● Activity
Among the lines below, take the one holding "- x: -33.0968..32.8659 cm", the one holding "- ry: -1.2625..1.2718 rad", and all lines between them. Set them down exactly.

(Data segment)

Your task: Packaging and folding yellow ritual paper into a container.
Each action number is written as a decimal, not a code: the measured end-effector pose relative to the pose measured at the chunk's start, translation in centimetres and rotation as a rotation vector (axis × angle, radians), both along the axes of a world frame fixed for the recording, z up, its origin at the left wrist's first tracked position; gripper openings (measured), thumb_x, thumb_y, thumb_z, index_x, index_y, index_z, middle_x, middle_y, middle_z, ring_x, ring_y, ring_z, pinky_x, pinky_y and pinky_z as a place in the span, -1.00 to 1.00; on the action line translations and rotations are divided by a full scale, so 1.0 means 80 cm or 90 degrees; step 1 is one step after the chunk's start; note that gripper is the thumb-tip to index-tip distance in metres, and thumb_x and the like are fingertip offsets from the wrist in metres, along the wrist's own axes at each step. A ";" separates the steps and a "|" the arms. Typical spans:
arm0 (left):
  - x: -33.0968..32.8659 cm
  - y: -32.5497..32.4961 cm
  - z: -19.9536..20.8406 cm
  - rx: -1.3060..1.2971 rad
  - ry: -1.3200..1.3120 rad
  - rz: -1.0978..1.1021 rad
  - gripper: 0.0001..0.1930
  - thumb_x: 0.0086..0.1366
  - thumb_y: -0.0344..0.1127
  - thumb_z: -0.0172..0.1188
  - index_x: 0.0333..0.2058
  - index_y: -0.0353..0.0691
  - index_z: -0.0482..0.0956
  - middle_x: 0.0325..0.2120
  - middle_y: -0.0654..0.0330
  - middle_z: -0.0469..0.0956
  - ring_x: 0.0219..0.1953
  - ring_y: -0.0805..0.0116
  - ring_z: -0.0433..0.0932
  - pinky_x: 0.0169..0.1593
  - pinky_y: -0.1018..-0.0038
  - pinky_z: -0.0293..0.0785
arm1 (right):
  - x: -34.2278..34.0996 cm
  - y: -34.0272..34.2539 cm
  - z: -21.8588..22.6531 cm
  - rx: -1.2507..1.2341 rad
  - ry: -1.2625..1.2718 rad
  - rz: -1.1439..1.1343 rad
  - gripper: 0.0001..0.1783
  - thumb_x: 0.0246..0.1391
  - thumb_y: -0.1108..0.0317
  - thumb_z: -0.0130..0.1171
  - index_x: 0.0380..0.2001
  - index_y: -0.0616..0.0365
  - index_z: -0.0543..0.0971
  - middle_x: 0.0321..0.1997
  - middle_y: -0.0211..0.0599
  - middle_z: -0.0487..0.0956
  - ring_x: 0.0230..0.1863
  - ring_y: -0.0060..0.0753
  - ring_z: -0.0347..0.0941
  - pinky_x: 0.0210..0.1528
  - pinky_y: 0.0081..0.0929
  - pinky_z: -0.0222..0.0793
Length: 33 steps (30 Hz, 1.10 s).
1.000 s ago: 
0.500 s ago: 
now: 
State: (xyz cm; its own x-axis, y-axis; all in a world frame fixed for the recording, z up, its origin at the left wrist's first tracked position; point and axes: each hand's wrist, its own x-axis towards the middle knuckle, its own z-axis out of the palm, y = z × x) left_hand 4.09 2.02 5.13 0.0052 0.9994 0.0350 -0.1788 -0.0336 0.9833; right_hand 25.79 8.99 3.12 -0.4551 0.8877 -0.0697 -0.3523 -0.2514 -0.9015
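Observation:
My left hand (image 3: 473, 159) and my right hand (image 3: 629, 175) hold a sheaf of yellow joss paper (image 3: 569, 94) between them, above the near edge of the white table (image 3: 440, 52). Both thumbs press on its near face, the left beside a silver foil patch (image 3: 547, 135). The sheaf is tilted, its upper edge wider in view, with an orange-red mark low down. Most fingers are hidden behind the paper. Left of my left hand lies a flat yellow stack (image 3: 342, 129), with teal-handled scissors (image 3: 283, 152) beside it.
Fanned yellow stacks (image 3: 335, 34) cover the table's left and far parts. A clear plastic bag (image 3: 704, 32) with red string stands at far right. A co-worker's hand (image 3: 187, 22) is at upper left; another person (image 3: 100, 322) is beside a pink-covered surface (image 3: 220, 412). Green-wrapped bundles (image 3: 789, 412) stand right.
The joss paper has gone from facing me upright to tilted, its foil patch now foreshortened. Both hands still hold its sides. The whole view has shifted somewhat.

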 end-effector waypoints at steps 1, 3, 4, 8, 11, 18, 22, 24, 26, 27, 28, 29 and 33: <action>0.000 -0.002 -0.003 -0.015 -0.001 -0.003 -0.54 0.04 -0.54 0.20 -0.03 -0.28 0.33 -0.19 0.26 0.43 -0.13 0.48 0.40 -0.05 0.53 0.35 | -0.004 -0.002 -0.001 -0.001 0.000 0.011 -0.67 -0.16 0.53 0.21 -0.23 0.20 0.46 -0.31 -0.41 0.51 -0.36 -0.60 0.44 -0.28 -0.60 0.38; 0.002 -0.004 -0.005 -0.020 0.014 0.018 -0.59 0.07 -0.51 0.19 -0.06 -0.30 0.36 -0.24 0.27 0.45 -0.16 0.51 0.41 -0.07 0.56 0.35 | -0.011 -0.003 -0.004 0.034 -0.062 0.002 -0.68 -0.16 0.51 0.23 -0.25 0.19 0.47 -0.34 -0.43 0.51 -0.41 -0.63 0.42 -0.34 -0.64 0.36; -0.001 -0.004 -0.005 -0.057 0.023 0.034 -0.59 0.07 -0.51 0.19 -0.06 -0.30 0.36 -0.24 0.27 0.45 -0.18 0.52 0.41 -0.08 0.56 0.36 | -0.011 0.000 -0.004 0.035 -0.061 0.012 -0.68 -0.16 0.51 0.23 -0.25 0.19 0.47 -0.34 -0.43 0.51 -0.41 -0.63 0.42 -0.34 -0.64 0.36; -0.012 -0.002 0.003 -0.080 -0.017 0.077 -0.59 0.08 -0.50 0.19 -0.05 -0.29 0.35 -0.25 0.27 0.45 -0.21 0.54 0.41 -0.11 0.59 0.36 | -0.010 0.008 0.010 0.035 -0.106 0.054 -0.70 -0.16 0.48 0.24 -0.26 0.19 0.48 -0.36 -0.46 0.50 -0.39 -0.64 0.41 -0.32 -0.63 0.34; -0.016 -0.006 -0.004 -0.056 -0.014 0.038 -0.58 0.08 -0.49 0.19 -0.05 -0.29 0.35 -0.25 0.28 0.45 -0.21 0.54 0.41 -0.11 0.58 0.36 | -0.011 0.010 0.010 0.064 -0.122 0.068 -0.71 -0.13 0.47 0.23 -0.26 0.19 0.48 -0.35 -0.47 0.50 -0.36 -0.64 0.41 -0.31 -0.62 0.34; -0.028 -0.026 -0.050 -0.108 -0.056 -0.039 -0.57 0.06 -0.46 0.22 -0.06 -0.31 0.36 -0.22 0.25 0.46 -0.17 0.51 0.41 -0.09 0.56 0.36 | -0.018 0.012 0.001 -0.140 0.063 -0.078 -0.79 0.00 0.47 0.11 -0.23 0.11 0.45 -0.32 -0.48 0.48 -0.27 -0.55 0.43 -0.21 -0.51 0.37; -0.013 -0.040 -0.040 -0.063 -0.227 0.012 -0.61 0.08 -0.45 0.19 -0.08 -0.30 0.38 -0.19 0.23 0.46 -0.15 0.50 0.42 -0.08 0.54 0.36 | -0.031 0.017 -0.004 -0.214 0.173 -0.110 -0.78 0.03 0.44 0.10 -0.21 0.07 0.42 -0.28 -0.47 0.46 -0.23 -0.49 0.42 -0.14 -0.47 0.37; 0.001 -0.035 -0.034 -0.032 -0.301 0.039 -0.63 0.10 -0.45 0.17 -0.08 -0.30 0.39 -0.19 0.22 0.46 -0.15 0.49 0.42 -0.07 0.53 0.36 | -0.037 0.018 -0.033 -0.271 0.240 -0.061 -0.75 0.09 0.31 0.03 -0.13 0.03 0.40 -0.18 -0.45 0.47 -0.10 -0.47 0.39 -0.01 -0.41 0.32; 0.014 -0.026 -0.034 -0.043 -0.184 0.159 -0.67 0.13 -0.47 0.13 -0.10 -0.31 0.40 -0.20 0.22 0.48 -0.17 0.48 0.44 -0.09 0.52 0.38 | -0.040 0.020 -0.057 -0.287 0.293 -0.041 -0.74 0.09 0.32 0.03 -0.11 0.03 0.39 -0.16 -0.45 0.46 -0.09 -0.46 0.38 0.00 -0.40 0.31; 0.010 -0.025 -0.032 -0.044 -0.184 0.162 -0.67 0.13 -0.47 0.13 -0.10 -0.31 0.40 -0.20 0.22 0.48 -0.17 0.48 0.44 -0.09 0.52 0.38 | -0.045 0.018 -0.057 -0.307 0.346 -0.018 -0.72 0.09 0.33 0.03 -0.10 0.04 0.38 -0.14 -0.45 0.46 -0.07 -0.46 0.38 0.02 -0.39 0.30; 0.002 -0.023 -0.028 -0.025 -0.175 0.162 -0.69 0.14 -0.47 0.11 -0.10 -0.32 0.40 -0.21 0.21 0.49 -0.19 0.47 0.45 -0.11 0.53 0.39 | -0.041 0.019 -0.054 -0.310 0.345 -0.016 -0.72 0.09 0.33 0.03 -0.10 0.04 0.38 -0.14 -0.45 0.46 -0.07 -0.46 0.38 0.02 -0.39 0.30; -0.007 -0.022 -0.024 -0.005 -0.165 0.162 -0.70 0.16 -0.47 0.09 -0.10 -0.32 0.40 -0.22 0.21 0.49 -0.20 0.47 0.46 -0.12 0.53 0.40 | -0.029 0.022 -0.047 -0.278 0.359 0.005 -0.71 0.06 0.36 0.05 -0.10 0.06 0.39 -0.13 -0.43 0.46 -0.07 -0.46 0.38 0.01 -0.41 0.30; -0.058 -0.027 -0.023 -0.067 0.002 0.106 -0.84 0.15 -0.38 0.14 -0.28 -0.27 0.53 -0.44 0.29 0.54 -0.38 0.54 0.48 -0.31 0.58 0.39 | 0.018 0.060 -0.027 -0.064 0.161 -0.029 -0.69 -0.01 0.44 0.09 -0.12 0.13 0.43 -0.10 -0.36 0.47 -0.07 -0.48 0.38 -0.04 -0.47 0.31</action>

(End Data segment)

● Your solution
  - x: -33.0968..32.8659 cm
  - y: -32.5497..32.4961 cm
  - z: -19.9536..20.8406 cm
  - rx: -1.3060..1.2971 rad
  - ry: -1.3200..1.3120 rad
  - rz: -1.0978..1.1021 rad
  - gripper: 0.0001..0.1930
  - thumb_x: 0.0086..0.1366
  - thumb_y: -0.0344..0.1127
  - thumb_z: -0.0172..0.1188
  - index_x: 0.0333..0.2058
  - index_y: -0.0353..0.0691
  - index_z: -0.0482..0.0956
  - middle_x: 0.0325..0.2120
  - middle_y: -0.0654..0.0330
  - middle_z: -0.0469..0.0956
  - ring_x: 0.0219..0.1953
  - ring_y: -0.0805..0.0116
  - ring_z: -0.0433..0.0932
  - pinky_x: 0.0169..0.1593
  - pinky_y: -0.1018..-0.0038
  - pinky_z: -0.0293..0.0785
arm1 (right):
  - x: -34.2278..34.0996 cm
  - y: -34.0272..34.2539 cm
  - z: -21.8588..22.6531 cm
  - rx: -1.2507..1.2341 rad
  - ry: -1.2625..1.2718 rad

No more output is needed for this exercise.